This really resonates with me. I have been having identical issues with Dotcloud, a Heroku competitor.
There's nothing worse than wondering if deploying your stupid one-character typo fix will hang or leave the app in an incomplete state.
I myself am working on setting up salt stack for deployments. I like that all of it is in python, and after a couple of days I've begun to make progress.
I am migrating things slowly: first cron jobs, then internal tools, and at some point, our website. The only thing that really needs "scale" is our frontend, and I don't yet know how I'll manage that, but you know, I guess it is time to learn!
Huge fan of salt stack, and I may push Adrian in that direction. The changes we made here were minimal in the way he deploys, and with so many architecture changes behind the scenes, we decided less is more on that front.
The latter, unfortunately. (I wish I had more details - but for one reason or another, it never seems to work, be it a bug in the deployment system or a host which is down.)
Dreams of an identical staging environment were somewhat shattered when the "free tier" plans went away. Plus, sometimes a new version will be deployed to 2 servers, and the 3rd one will be hanging on an update. These kinds of things are difficult to plan for and test, since intentionally messing up a deployment is rather difficult with PaaS.
Shame, I was looking into Dotcloud just the other day and liked the more control they gave you, especially the custom nginx conf. And that they hosted static files for you instead of relying on third party services (i.e. S3).

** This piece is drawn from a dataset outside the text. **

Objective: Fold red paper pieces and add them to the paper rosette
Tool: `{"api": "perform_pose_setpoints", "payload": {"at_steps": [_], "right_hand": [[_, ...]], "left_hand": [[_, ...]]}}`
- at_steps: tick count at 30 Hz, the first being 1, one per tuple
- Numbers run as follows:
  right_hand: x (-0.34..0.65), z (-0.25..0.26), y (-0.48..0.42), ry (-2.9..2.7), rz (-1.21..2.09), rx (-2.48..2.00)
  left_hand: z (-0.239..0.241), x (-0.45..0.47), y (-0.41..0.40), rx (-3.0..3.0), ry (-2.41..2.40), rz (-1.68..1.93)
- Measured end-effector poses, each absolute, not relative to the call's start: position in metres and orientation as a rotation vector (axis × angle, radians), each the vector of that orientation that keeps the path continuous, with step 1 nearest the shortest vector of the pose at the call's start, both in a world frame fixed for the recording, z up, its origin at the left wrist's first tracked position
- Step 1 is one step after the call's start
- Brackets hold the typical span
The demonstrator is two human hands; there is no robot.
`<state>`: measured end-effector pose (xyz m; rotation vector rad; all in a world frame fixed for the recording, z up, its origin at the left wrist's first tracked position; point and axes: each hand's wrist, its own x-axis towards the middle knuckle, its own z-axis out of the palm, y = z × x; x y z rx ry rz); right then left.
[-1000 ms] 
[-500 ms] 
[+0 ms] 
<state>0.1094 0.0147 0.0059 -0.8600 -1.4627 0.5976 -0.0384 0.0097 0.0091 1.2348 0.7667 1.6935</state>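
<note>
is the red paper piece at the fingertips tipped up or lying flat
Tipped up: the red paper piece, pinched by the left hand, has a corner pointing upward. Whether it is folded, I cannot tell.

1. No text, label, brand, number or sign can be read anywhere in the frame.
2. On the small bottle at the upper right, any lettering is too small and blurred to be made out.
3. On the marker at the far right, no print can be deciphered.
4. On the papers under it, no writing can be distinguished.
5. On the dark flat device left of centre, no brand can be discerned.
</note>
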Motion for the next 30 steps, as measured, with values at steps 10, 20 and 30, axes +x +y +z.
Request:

i'm starting a process to deploy on aws, and i just finished creating my salt stack conf for a vagrant VM ( as a warm up). After reading the post i was in the process of ditching that for a simpler AMI-based deployment.
Could you elaborate on why salt stack is better than custom AMIs ? also if you have any link explaining how to deploy to ec2 using saltstack, that would be awesome.
AMIs are really useful for production servers when you want to quickly launch a bunch of similar servers or set up auto-scaling groups to launch new servers based on load. The issue is that to take full advantage of using AMIs, you need to re-build (bake) the AMI every time you make a change to your production machines.
Disadvantages of AMIs are that they are large files (which can be unwieldy) and are not in a format that can be immediately used in a vagrant instance or elsewhere, so you need to convert between AMI and .vbox or .box formats to use amis with your local vagrant instance.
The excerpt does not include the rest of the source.